**Exercise aim:**
Would you give the number of lines in the entries that contain the word "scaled"? Nothing else is needed.
---------- Source information ----------
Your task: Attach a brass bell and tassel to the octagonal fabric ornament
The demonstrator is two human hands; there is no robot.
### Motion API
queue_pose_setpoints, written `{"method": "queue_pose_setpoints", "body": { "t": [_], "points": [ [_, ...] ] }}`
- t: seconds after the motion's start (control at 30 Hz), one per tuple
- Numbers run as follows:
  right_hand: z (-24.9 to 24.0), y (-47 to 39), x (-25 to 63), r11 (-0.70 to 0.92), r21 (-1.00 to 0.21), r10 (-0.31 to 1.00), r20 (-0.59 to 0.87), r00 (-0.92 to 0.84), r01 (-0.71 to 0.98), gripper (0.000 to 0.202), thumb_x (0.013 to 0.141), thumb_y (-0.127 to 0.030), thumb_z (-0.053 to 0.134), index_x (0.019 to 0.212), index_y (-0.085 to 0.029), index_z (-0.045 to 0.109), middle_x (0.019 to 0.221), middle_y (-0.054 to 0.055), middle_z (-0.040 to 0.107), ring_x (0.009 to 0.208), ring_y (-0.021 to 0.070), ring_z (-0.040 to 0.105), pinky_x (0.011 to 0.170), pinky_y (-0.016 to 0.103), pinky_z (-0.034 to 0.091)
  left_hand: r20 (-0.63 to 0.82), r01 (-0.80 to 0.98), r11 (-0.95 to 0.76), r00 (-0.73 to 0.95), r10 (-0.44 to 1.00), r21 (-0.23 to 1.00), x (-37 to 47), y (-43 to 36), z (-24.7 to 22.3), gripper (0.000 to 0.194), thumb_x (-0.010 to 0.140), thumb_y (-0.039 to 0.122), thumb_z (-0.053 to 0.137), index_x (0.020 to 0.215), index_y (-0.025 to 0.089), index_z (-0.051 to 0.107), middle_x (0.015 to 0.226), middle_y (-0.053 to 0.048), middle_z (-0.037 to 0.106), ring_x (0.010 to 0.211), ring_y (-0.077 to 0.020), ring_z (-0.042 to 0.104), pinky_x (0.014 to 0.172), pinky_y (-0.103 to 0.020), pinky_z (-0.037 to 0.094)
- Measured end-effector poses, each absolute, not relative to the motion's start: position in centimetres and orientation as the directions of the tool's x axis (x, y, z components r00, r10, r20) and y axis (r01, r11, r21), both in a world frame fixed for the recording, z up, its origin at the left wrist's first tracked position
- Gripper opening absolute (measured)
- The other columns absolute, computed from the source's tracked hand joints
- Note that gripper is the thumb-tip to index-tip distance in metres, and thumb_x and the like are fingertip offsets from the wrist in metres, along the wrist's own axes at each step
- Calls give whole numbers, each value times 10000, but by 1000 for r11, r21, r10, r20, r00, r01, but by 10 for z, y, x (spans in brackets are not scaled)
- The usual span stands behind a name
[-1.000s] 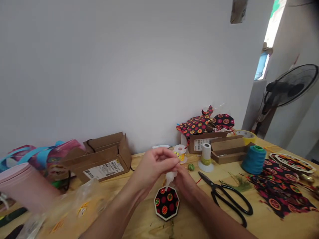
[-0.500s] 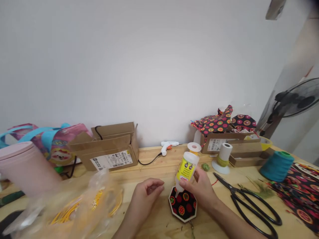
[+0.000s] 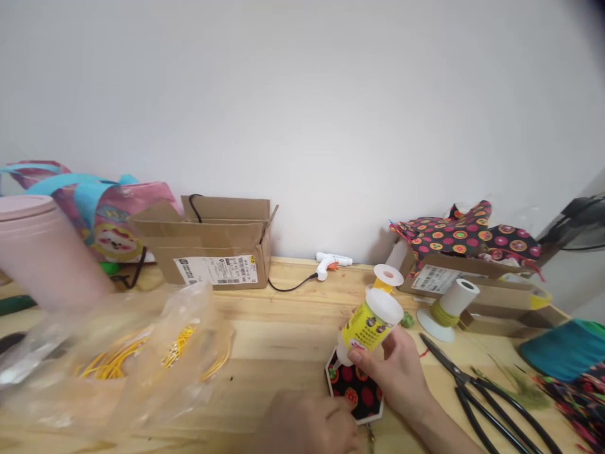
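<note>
My right hand is closed around a glue bottle with a yellow label, tilted with its nozzle down. The nozzle tip is at the upper left part of an octagonal fabric-covered piece, black with red flower circles and a pale rim. Whether the tip touches the fabric I cannot tell. Blurred by motion, my left hand is at the lower left edge of that piece, overlapping its corner. Its fingers are too smeared to show a grip. A short cord hangs from the piece's bottom.
Large black scissors lie to the right, near a white spool and a teal thread cone. Behind are a glue gun and a cardboard box. Plastic bags with yellow cords cover the left.
My left hand has moved right and down to the octagonal piece's lower edge. The bottle tilts more, its nozzle still at the piece's upper left. The whole view has shifted.
</note>
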State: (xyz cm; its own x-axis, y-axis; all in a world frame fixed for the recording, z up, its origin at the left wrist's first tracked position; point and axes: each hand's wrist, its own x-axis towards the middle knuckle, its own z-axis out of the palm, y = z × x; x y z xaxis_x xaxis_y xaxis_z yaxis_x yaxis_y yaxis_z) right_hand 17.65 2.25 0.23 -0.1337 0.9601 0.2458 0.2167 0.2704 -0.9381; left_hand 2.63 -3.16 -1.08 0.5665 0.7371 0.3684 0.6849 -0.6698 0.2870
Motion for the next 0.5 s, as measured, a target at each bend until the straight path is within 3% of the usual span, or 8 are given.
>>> {"method": "queue_pose_setpoints", "body": {
  "t": [0.1, 0.3, 0.5],
  "points": [
    [3, 22, 174, 268, -931, 959, 234, -160, 246, 265, 566, -370, 662, 719, -172, 575, 728, 65, 658, 732, 242, 592, 625, 335, 476, 317, 698, -688, 618, 719, 199, 29, -33, -16, 171, 729, 148, 508, 571, 166, 570, 607, -2, 664, 422, -142, 595, 324, -177, 331],
    [1, 23, 176, 314, -906, 948, 284, -143, 283, 270, 580, -376, 661, 732, -166, 586, 760, 81, 662, 715, 239, 597, 631, 340, 486, 307, 715, -659, 590, 747, 231, 31, -34, -14, 103, 717, 168, 540, 622, 167, 581, 727, -26, 691, 455, -146, 618, 321, -171, 368],
    [-2, 21, 177, 316, -902, 947, 282, -154, 293, 264, 582, -368, 667, 727, -162, 590, 748, 82, 657, 670, 230, 595, 597, 344, 492, 149, 759, -617, 598, 787, 209, 33, -32, -8, 65, 681, 128, 567, 645, 171, 600, 691, -20, 689, 460, -149, 614, 327, -175, 387]
  ]
}}
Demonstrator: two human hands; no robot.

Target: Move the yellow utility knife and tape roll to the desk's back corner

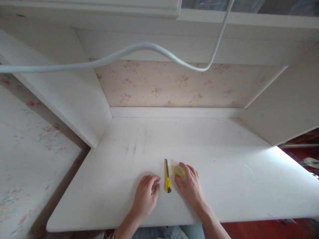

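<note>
A yellow and black utility knife lies on the white desk, roughly upright in the view, between my two hands. Just right of it is a small roll of yellow tape. My right hand has its thumb and fingers around the roll's right side. My left hand rests on the desk left of the knife, not touching it, with fingers curved and a gap between thumb and forefinger; nothing shows in it.
White side panels stand left and right of the desk, with a flowered wall behind. An overhead cabinet spans the top. A white cable crosses the upper view.
</note>
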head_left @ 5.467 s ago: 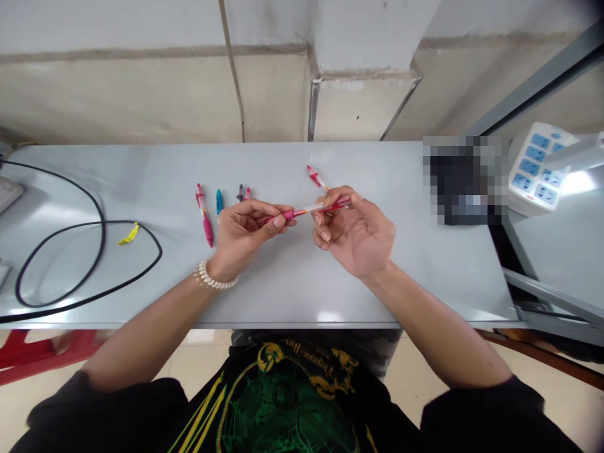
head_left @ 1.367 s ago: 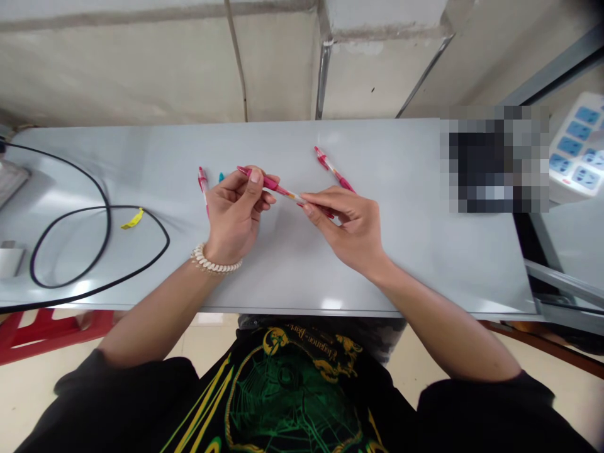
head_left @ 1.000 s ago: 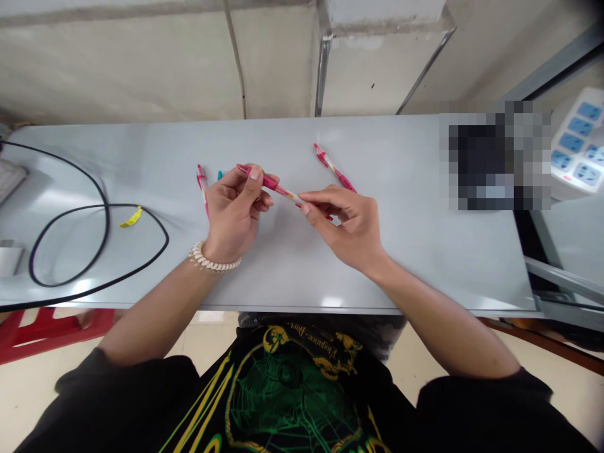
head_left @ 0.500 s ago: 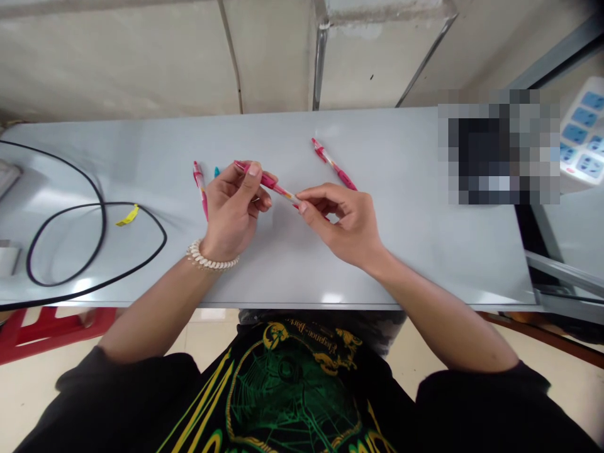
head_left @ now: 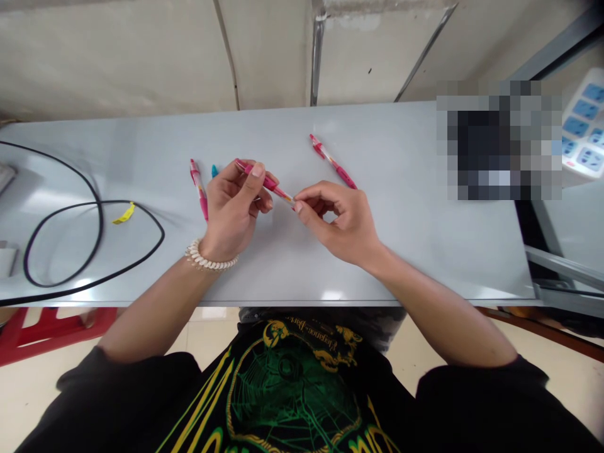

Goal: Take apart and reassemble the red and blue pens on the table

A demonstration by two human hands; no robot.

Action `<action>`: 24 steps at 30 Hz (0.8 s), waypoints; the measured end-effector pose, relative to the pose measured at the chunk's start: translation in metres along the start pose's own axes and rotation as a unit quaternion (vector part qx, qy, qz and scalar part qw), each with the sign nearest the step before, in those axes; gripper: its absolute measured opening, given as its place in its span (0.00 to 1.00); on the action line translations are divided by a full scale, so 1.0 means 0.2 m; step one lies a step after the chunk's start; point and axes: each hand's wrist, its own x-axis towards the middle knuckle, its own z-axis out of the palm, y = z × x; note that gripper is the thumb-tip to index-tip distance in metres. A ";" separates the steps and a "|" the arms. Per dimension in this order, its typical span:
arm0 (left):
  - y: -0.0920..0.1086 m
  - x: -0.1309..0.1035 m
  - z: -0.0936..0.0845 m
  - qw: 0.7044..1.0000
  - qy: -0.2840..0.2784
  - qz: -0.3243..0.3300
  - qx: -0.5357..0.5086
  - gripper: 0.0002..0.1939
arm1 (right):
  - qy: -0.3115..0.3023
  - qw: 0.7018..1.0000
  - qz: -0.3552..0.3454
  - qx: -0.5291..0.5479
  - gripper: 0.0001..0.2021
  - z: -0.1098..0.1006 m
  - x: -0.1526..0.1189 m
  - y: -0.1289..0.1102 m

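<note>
held over the bench (head_left: 264, 270), a pink pen (head_left: 271, 183) spans my left grip (head_left: 234, 204), closed round its pink part, and my right grip (head_left: 343, 220), pinching its clear part, the handling seemingly unfinished, while a second pen (head_left: 333, 162) lies just beyond.

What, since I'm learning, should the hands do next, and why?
Perhaps a slight twist by the right hand, with the left hand steady: both pinch one pen, the left at its pink grip, the right at its clear part.
</note>
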 end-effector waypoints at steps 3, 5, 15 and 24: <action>-0.01 0.00 0.00 1.000 -0.012 0.012 -0.003 0.16 | -0.002 1.000 0.001 -0.001 0.06 0.00 0.00 0.00; -0.01 0.00 0.00 1.000 -0.021 0.019 -0.004 0.16 | -0.002 1.000 0.001 0.000 0.06 0.00 0.00 0.00; -0.02 0.00 -0.01 0.999 -0.027 0.021 -0.011 0.16 | -0.003 1.000 0.007 0.008 0.06 0.00 0.00 0.00; -0.02 0.00 -0.01 1.000 -0.022 0.018 -0.003 0.18 | -0.006 1.000 0.011 0.006 0.07 0.00 0.00 -0.01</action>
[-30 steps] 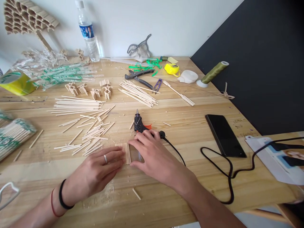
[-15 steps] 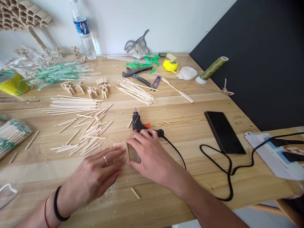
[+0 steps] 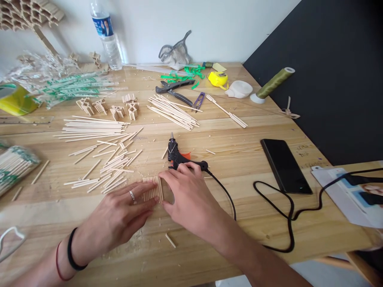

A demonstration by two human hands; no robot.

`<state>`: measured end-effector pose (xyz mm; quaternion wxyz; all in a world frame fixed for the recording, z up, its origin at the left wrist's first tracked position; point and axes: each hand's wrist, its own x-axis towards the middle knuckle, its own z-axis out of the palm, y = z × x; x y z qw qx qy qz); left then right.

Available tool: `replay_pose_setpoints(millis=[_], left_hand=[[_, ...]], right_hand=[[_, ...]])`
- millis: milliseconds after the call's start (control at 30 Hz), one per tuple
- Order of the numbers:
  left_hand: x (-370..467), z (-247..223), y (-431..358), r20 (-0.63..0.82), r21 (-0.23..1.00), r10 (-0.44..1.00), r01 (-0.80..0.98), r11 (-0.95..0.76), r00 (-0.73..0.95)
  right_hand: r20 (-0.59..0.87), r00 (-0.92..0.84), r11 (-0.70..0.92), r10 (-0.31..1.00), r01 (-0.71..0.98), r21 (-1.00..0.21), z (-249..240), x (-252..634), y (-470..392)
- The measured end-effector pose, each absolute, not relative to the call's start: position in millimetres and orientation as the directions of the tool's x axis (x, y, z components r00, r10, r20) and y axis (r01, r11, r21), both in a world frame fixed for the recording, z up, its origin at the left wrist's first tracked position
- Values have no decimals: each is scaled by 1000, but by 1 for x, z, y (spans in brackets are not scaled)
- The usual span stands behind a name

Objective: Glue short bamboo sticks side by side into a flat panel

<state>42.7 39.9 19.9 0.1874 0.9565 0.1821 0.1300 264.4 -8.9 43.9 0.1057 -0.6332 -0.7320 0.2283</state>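
Note:
A small row of short wooden sticks (image 3: 151, 194) lies side by side on the table between my hands. My left hand (image 3: 119, 209), a ring on one finger, holds it down, fingertips resting over its top and near edge. From the other side, my right hand (image 3: 190, 195) grips the row's right end, index finger at the far end of the last stick and thumb at the near end. Just beyond my right knuckles a black glue gun (image 3: 173, 153) with an orange trigger lies on its side. Loose cut sticks (image 3: 115, 171) are scattered to the left.
Longer sticks (image 3: 92, 129) lie in bundles farther back, near small stick assemblies (image 3: 116, 112). Cutters (image 3: 175, 88), purple snips (image 3: 198, 101) and a yellow tape measure (image 3: 218, 79) are at the back. A phone (image 3: 285, 165) and a black cable (image 3: 290, 223) lie right.
The view has shifted slightly. My fingers have moved a little around the row, and more of its sticks show between my left fingers. The glue gun stays put.

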Motion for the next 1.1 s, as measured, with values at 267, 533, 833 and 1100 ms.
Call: replay_pose_setpoints(millis=[267,533,833,1100], left_hand=[[45,21,41,188,435,399,288,-853,897],[46,19,42,201,413,373,267,-871,906],[46,18,42,192,381,382,290,-878,904],[49,19,41,193,380,380,288,-879,904]], right_hand=[[-160,-170,77,972,880,-468,45,264,-7],[-141,-174,93,975,886,-455,42,271,-9],[-118,-198,117,973,865,-488,38,281,-7],[-112,-199,121,974,867,-484,35,282,-6]])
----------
**The completed task:**
2